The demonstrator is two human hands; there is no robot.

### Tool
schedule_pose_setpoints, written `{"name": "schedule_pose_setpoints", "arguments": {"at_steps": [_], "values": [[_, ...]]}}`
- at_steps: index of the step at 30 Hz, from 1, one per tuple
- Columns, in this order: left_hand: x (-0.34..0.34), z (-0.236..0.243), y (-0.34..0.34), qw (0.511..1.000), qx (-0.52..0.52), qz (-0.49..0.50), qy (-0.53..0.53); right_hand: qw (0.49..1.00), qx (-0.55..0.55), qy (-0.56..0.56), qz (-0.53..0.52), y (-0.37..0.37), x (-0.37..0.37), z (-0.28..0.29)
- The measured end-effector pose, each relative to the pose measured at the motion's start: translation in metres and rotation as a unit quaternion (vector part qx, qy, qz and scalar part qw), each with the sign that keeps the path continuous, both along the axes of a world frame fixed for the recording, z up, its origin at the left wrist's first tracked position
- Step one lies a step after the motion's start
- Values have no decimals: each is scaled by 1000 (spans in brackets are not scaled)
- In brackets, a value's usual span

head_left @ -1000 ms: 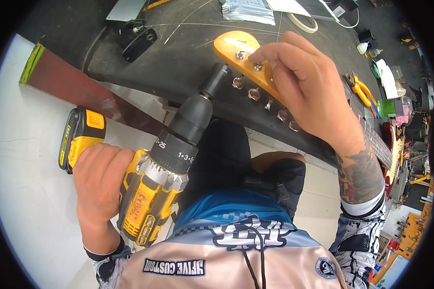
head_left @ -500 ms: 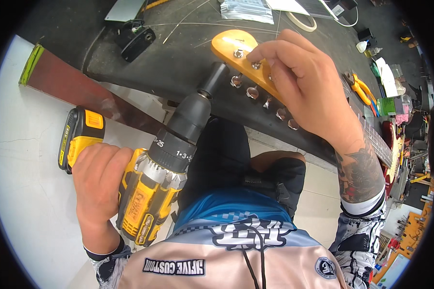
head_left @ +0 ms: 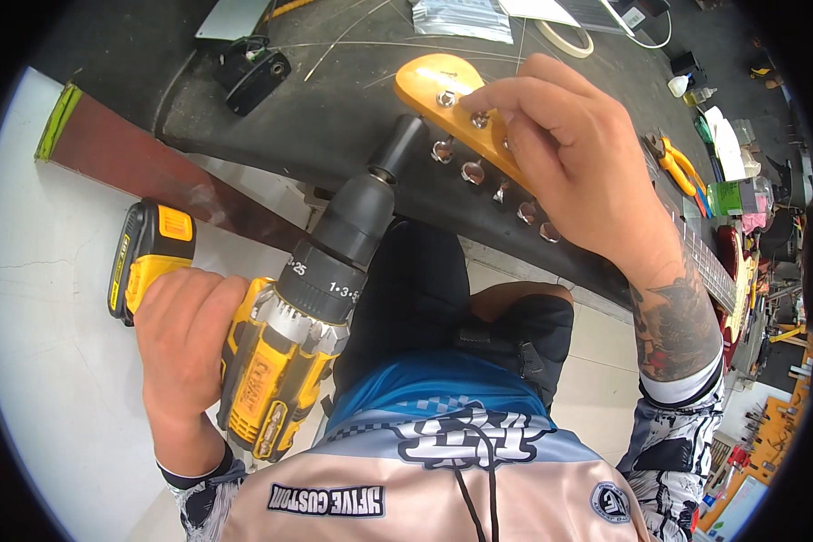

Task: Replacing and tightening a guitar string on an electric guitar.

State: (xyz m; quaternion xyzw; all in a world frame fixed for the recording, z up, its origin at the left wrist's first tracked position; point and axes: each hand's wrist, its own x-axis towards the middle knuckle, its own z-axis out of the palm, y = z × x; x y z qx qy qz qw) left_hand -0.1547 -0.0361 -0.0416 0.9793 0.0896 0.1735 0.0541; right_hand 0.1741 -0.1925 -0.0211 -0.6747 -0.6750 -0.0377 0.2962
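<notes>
Glossy amber wooden guitar headstock [head_left: 425, 78] shows over the black bench [head_left: 343, 99] in the head view; my left hand [head_left: 185, 334] grips a yellow-and-black cordless drill [head_left: 266, 379], its black cylindrical socket [head_left: 398, 147] near silver metal tuners [head_left: 472, 172]; my right hand [head_left: 574, 154] curls over the headstock, its grip I cannot tell.

At two o'clock the bare right grip [head_left: 569, 158] hides part of the glossy amber wooden headstock [head_left: 441, 77]; at one, the edge crops a flat white sheet [head_left: 542, 11].
</notes>
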Motion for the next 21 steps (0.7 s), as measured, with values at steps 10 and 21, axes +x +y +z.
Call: {"name": "schedule_pose_setpoints", "arguments": {"at_steps": [10,21], "values": [[-2,-4,0,1000,2,6,-10,999,-30,-31,1,0,-2,10],[-2,-11,2,1000,1,2,-16,998,-64,2,7,2,4,8]]}}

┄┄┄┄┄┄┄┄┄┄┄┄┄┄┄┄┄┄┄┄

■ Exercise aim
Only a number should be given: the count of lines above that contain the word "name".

■ Answer space
2